Of course everybody can build a LiveCD on SUSEstudio too.

I don’t know whether there will be “official” LiveCDs for 42.2 though.

I guess he might have snap

or flatpak in mind :

Yeah as of openSUSE 42.2 beta 3 installing third party rpms works as it should.
So one of my issues is solved now, hurray!
And yes sometimes I do want to install apps not in the repos, I use google chrome as my main browser and yes I know chromium is in the repos but I watch netflix and hulu and DRM isnt supported by chromium without hassle.
I did try openSUSE 42.2 in virtualbox recently to see how it was going, I may even try it on my main machine.
Sure its a beta and I understand the risks of doing that but I do want to give the beta a spin on my main hardware to see how openSUSE corrected itself.
I plan on installing the beta later on to see if some of my other gripes were fixed like the printer.
I just didnt like openSUSE 42.1, it was not a good experience for me.
openSUSE 13.2 and 13.1 worked quite well so I was disappointed in leap

Well looks like most of my issues with 42.1 are solved as of 42.2 beta 3.
Sure Beta 3 is a little sluggish (then again its a beta) but most of my issues seem solved now.

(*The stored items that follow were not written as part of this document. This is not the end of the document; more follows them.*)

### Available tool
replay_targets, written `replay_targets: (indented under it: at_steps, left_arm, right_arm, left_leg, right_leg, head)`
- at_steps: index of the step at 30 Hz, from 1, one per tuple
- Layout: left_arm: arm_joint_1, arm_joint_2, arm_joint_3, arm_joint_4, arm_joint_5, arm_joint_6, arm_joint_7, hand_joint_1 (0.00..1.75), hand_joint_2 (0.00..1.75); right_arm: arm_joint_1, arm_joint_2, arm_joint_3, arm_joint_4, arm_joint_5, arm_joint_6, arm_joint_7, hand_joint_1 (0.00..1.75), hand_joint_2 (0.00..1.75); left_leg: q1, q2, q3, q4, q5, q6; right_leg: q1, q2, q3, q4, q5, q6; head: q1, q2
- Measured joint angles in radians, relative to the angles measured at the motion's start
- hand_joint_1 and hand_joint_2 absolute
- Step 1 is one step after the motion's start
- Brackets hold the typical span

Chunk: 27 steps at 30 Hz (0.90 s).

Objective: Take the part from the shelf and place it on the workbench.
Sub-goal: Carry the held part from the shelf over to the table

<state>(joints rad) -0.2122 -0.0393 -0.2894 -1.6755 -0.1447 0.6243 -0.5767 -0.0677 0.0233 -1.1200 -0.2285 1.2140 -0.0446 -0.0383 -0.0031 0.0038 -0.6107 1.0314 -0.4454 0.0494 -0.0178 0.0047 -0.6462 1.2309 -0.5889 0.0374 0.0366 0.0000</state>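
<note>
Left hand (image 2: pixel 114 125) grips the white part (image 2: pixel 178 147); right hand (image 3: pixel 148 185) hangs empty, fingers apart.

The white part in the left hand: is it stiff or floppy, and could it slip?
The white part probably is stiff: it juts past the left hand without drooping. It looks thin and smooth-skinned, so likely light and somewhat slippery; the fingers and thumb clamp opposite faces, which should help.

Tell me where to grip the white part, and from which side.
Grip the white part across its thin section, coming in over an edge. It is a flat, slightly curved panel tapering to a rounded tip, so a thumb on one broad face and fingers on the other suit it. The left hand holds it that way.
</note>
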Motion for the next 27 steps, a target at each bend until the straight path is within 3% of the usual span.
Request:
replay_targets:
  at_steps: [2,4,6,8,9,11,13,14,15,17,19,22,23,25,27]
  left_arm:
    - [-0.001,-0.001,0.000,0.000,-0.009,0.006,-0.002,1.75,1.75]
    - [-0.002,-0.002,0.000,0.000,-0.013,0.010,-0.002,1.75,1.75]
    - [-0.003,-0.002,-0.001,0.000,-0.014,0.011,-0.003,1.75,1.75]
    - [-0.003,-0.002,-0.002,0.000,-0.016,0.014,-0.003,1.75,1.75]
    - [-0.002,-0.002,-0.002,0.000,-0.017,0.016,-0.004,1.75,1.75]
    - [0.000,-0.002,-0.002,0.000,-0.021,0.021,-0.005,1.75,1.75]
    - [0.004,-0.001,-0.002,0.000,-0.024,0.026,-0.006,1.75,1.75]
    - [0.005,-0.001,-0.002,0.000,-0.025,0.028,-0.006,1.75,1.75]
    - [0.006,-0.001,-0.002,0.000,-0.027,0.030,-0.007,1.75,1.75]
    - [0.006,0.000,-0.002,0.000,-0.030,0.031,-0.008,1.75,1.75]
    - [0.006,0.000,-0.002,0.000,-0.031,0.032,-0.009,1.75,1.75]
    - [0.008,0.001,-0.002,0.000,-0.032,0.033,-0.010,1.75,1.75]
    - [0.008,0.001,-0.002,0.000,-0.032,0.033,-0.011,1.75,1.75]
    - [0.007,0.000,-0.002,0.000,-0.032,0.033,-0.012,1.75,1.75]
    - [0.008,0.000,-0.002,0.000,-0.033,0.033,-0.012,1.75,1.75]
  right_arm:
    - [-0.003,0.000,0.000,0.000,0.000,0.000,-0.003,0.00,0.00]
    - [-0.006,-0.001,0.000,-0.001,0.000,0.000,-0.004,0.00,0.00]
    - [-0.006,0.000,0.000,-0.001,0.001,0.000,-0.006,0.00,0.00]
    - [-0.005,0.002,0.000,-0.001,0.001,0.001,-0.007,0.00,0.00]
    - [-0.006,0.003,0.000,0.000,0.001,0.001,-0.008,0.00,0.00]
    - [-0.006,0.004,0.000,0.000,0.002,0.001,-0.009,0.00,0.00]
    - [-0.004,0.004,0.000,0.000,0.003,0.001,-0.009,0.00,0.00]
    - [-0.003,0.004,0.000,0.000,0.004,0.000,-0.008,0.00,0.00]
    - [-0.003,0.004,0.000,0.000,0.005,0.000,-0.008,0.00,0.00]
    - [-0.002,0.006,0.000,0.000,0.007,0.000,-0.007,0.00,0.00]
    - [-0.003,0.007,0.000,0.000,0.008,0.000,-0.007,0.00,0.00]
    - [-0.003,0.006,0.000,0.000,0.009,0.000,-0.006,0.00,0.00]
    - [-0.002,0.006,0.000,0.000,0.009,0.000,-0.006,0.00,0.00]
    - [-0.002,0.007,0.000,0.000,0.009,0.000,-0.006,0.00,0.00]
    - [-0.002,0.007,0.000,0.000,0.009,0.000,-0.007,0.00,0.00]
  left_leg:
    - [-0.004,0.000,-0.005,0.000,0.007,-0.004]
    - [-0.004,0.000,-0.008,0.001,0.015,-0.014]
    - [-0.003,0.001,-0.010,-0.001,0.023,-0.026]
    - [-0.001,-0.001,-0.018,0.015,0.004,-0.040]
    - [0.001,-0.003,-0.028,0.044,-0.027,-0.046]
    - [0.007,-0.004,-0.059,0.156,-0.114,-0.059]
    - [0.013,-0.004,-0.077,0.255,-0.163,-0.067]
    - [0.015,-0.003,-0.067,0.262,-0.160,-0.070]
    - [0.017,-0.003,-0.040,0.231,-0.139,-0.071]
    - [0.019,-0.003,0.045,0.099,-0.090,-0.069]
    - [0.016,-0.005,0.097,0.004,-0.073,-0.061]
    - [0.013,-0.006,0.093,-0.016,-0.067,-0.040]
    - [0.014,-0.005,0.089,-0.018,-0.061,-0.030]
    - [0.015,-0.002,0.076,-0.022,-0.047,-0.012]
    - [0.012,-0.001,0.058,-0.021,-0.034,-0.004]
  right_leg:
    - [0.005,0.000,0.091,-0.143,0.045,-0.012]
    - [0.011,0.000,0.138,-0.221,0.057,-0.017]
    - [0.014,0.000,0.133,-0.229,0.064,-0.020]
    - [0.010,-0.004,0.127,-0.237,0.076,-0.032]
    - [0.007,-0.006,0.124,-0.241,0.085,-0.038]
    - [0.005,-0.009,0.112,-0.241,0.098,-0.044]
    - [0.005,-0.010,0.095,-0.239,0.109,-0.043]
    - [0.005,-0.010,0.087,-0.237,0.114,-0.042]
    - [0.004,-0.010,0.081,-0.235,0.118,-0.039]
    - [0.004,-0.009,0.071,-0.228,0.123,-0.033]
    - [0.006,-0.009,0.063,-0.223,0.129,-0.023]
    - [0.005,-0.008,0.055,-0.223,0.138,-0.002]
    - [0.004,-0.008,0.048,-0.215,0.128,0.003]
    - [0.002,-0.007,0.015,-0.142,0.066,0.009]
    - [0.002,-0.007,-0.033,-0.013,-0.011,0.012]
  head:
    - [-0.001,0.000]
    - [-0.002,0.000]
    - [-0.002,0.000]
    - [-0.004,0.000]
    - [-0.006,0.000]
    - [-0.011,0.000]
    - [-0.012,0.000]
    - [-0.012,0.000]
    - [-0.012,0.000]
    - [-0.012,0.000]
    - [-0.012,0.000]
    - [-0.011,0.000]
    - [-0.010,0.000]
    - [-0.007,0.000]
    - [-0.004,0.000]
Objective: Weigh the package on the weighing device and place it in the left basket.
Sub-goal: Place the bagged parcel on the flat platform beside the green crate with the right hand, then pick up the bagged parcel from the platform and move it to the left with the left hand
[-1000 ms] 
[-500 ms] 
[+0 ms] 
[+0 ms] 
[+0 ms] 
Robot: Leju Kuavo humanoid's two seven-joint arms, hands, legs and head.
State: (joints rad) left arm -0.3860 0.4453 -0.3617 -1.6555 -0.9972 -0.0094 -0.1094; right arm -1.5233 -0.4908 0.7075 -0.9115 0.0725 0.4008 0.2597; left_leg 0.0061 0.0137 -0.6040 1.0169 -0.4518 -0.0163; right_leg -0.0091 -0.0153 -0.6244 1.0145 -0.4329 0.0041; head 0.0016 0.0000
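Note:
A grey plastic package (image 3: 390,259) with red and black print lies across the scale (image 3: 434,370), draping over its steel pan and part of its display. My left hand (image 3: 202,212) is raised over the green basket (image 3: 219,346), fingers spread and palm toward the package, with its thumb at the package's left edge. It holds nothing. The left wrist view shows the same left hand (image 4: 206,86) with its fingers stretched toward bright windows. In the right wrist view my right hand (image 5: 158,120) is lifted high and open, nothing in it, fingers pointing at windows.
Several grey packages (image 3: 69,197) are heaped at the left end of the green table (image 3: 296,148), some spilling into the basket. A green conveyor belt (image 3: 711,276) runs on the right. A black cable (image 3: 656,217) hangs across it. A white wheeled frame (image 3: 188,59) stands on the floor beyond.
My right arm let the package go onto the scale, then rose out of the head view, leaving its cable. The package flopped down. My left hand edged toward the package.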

Well 7 days until the final.
Currently though I think openSUSE has a uphill battle with making sure it stands out again as the premiere KDE distro.
I am currently on Manjaro KDE and its like butter so is newcomer Maui linux which i have also tried.
openSUSE has in my opinion lost its title as best KDE distro but that doesnt mean it cant be good again.

On 2016-11-08, MadmanRB <MadmanRB@no-mx.forums.microfocus.com> wrote:
> Currently though I think openSUSE has a uphill battle with making sure
> it stands out again as the premiere KDE distro.

For me at least, it still does, particularly in comparison to Debian derivatives.

On 2016-11-08, MadmanRB <MadmanRB@no-mx.forums.microfocus.com> wrote:
> openSUSE has in my opinion lost its title as best KDE distro but that
> doesnt mean it cant be good again.

Define `best’. A distro is much more than its desktop. I believe openSUSE’s package manager is second to none among
binary distributions whatever your choice of desktop. In my opinion the package manager is much more defining feature of
a distribution than its desktop customisations. Where I would probably agree with you concerning KDE is that openSUSE’s
Breeze theme default is absolutely vile.